One of the things that drove the race for the moon was us losing the space race with the Soviet Union. Having that big a Cold War enemy was a huge boost in one respect (mandates to educate the population and advance science) and a huge detractor in another (who-knows-how-many trillions of dollars wasted on a nuclear arms race that neither side actually needed to participate in.)
I think the times are different now:
- Education isn't seen as a guarantee of a decent job anymore, so fewer people are spending the money and effort on it.
- Decent jobs are no longer guaranteed either, so people are more concerned with day to day survival than long-term planning.
- We don't have a huge boogeyman like the USSR ready to wipe us out the second we let up the pressure...the closest thing now is China, and they're our biggest trade partners.
- Media is more fragmented. You can argue either side of this point, but the world was a lot simpler when there were only 3 TV networks, a much longer news cycle and newspapers of record that did real journalism. Now no one can make any sort of controversial move without 200 news analysts jumping all over it and putting forth their opinion as fact.
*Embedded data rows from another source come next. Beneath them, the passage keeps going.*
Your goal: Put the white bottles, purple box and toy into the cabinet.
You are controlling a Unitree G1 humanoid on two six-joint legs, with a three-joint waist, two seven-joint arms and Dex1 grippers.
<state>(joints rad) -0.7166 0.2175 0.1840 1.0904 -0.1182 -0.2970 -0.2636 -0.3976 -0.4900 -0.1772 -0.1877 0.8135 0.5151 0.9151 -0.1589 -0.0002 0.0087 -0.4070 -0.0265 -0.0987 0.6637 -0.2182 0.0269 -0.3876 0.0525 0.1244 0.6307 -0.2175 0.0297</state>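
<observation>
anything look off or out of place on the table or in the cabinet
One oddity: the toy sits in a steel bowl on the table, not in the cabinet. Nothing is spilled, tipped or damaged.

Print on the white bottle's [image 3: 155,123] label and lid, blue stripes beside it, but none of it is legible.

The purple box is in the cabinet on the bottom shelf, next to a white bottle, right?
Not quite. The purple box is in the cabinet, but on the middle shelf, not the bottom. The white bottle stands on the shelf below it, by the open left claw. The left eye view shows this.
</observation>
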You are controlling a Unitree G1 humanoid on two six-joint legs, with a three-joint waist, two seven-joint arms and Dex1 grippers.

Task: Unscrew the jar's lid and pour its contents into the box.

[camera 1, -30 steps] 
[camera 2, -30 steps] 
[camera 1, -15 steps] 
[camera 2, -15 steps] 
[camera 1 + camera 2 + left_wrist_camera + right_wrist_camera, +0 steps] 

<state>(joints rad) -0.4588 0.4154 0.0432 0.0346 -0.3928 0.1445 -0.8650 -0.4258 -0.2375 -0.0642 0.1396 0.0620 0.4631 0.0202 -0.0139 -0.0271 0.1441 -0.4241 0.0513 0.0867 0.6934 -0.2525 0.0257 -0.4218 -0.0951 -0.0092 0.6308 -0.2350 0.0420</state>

- People don't trust large institutions or governments, who are often the only entities big or powerful enough to mandate huge changes or push science forward. (Example: AT&T funding Bell Labs with phone company revenues leading to breakthrough inventions, or the US funding Apollo and other NASA programs.)
I think that some of these factors make it impossible to be "first" in key areas, simply because no one is willing to stick their neck out and invest the time, effort or resources.
Considering that you don't seem to be aware that the Preamble were goals of the Constitution, NOT powers granted by the Constitution to the Federal Government, it's kind of embarrassing that you think that that's relevant to the Federal Government....
"I do not agree with what you say, but I will defend to the death your right to say it"
Looking at the big picture - 50 years ago no American had to say "Looking at the big picture." I think we are seeing many little signs that the US is losing its importance - even though at the moment it is still the dominant superpower. As to why - who knows. But the completely uncritical way that most citizens of that country can't see any problems is part of the problem. I'm not saying the USA are bad guys, but come on - *look* at what you wrote: "It's way past time for the US to limit it's international involvement and really start serving their own needs with no apologies and let everyone else fend for themselves." If you really feel that the USA isn't serving their own needs on the international arena, you need to read history more.